Remember, police didn’t stop the Monterey Park shooter. Lai Lai Ballroom operator Brandon Tsay disarmed the shooter when he attempted to enter the dance studio in neighboring Alhambra while police were still responding to the aftermath at the Star Ballroom Dance Studio.
Remember too that, two years ago, when a white man killed eight people—including six Korean women—across three Atlanta-area spas, the police said that he “had a really bad day.” They accepted the shooter’s claim that the murders he committed had nothing to do with racism because he was “a sex addict”—never mind the well-documented stereotypes that surround Asian women, Asian-style spas, and sex work.

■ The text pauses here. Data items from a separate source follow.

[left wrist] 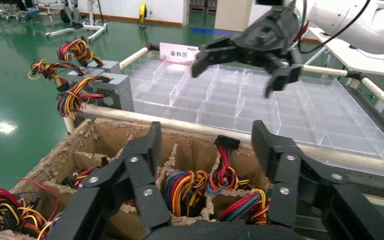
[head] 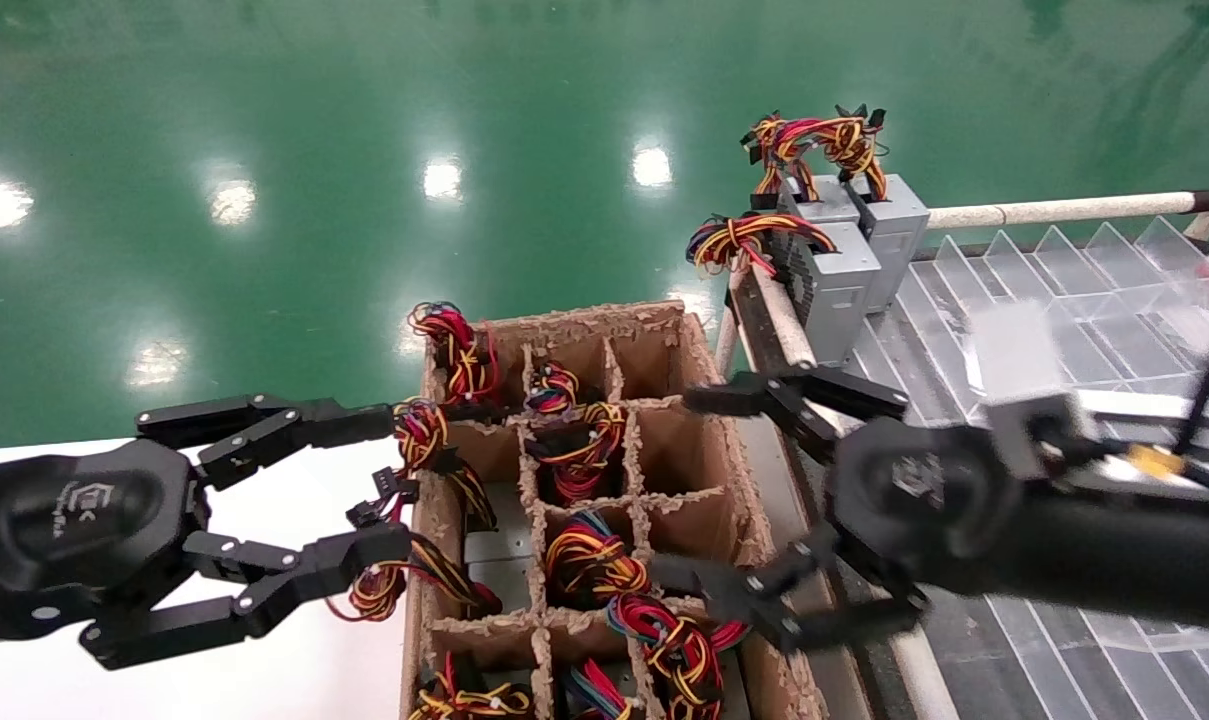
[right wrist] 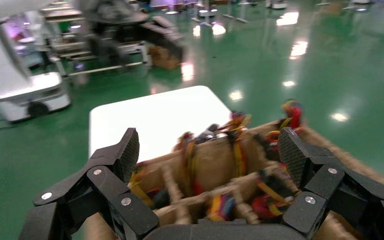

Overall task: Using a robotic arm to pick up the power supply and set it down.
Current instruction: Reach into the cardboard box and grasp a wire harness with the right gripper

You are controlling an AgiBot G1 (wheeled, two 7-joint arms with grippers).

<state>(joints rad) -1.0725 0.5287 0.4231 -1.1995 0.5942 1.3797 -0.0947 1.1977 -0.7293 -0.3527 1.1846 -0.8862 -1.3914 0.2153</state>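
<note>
A brown cardboard carton (head: 709, 350) with divider cells holds several power supplies; mostly their wire bundles show. A mostly red bundle (head: 664, 630) sits in a near-right cell, its grey box hidden; I take it for the power supply. The robotic arm's right gripper (head: 694, 490) hangs open over the carton's right side, one finger just above that bundle, holding nothing. Its white arm (left wrist: 350, 25) shows in the left wrist view. My left gripper (head: 389, 485) is open at the carton's left wall, beside draped wires (head: 419, 435), gripping none. Coloured bundles (left wrist: 225, 172) lie beyond the left gripper (left wrist: 207, 132).
Three grey power supplies (head: 844, 260) with orange-yellow wires stand at the far corner of a clear divider tray (head: 1064, 270) on the right rack. A padded rail (head: 1054, 210) edges the rack. A white table (head: 294, 560) lies left of the carton, green floor beyond.
</note>
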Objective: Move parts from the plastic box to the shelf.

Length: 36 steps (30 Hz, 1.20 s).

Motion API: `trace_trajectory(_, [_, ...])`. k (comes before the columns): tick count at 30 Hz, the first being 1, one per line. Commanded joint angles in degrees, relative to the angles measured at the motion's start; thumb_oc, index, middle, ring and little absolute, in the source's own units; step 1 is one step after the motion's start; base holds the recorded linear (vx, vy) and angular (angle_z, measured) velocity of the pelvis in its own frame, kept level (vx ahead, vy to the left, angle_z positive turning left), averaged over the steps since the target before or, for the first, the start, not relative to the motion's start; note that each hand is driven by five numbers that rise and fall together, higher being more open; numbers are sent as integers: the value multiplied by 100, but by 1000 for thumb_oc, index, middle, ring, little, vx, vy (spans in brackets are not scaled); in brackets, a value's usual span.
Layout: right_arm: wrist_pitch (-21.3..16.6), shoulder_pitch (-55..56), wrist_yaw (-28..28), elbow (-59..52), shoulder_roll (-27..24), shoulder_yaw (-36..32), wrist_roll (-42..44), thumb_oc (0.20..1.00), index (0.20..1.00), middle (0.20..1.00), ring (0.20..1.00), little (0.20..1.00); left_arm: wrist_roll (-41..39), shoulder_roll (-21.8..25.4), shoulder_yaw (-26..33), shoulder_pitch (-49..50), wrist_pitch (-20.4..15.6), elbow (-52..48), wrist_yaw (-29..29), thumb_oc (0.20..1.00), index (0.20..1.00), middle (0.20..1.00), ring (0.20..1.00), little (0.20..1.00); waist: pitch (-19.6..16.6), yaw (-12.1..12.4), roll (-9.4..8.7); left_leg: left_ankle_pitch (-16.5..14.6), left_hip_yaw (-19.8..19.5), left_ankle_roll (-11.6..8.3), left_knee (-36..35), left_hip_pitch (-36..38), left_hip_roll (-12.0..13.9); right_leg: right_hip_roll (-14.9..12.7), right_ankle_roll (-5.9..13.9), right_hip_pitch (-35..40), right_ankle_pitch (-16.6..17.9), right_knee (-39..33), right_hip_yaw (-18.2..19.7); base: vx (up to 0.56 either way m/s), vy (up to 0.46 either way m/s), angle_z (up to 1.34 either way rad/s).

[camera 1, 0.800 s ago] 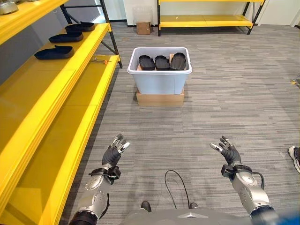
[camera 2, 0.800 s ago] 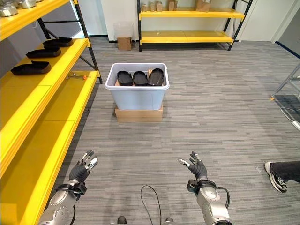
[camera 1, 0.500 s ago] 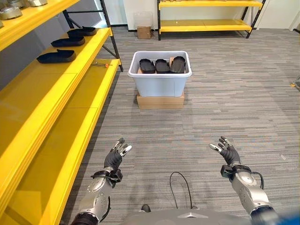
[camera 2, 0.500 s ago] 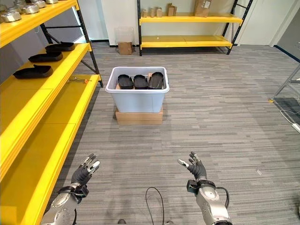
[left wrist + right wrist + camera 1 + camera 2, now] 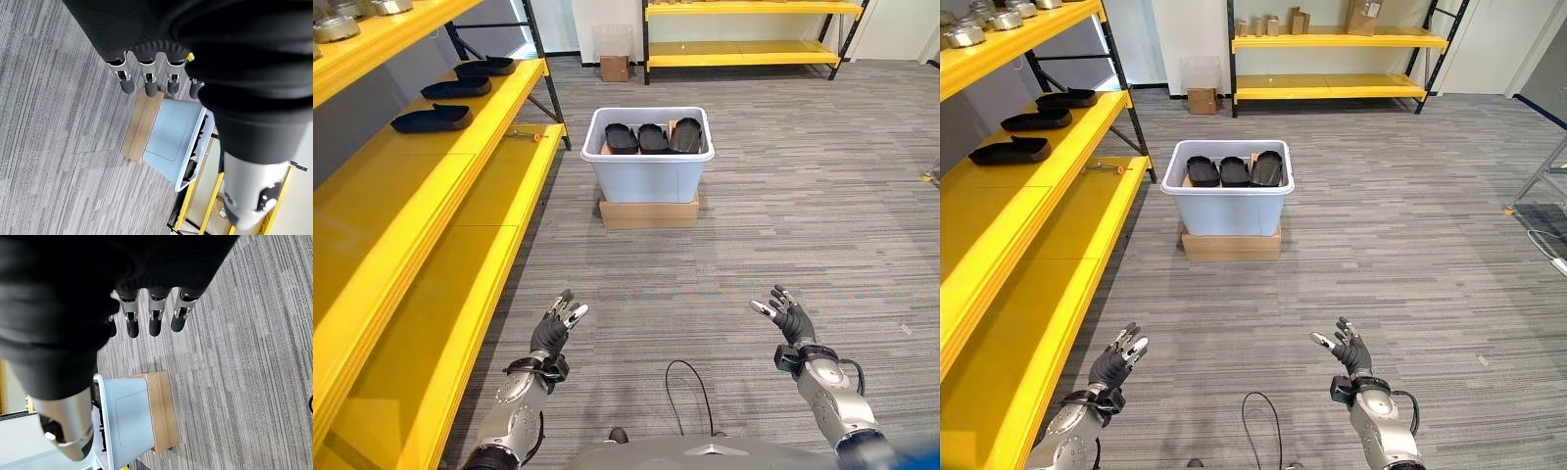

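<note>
While both hands are free, the task stands partway. Three black parts (image 5: pixel 431 118) already lie in a row on the yellow shelf (image 5: pixel 421 211), on its middle board, up and to the left of the box. At least three more parts (image 5: pixel 653 137) sit inside the pale plastic box (image 5: pixel 647 172), side by side along its far wall, with something tan showing between them that I cannot identify. The box rests on a flat cardboard carton (image 5: pixel 647 211) on the grey floor (image 5: pixel 783 225), just beside the shelf's corner post.

Left hand (image 5: pixel 551 333) hovers low over the floor, well short of the box and near the shelf's lower board; fingers straight and spread, holding nothing. Right hand (image 5: pixel 787 317) hovers equally short of the box, off to its right; fingers likewise loose and spread, empty. Both wrist views look along straight fingers toward the box, confirming nothing is held.

Judgement: the remaining parts still need lifting out, and the robot must close the distance to the box before any grasp is possible. Plenty of bare shelf board remains nearer than the placed parts.

Against 0.8 s ago: the whole scene sits lower in the head views and more of the far rack (image 5: pixel 1337 44) shows, so the camera has tilted or moved; box and parts are unmoved. Hands keep the same open pose. A person's shoe, then beside the right edge, is gone.
</note>
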Motion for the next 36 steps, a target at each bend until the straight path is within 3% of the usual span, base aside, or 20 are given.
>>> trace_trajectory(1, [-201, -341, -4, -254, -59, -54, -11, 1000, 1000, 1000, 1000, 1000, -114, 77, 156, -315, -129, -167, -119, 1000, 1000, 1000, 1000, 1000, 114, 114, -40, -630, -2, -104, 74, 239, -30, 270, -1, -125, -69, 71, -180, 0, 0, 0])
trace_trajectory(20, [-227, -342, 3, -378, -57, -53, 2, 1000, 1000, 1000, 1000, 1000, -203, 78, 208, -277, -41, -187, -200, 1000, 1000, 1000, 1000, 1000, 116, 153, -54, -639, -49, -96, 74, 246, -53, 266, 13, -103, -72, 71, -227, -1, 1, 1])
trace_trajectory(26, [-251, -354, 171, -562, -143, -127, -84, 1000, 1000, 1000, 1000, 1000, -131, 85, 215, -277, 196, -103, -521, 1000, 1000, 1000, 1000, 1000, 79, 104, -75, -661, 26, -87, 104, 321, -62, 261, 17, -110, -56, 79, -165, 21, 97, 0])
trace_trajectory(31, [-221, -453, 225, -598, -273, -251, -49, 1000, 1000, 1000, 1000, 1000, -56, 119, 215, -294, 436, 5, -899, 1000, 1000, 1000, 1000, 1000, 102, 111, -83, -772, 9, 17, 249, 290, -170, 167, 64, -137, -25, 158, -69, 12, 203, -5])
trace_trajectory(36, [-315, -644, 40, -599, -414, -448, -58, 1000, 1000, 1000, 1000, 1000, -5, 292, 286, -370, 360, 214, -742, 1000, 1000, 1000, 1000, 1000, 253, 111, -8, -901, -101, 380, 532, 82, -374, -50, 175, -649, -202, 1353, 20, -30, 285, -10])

Finally, remember that when Vincent Chin was murdered, his killers claimed that they shouldn’t be held responsible for his death, and the criminal legal system agreed. The killers were fined a mere $3,000 plus court costs in addition to three years probation. Not only did the prosecutor not press for more severe penalties, but he also didn’t even attend the sentencing. Wayne County Circuit Court Judge Charles Kaufman justified his insultingly light sentence by stating that the two murderers “weren’t the kind of men you send to jail.”
We owe it to Chin, to the victims in Atlanta, Monterey Park, Half Moon Bay, and to the Asian Americans and countless others throughout this country’s history who’ve suffered violence and been denied justice, to ask: Who is justice really for? What should it look like? From there, we must fight for systems of safety and accountability outside of a criminal legal system that cares for nothing but itself.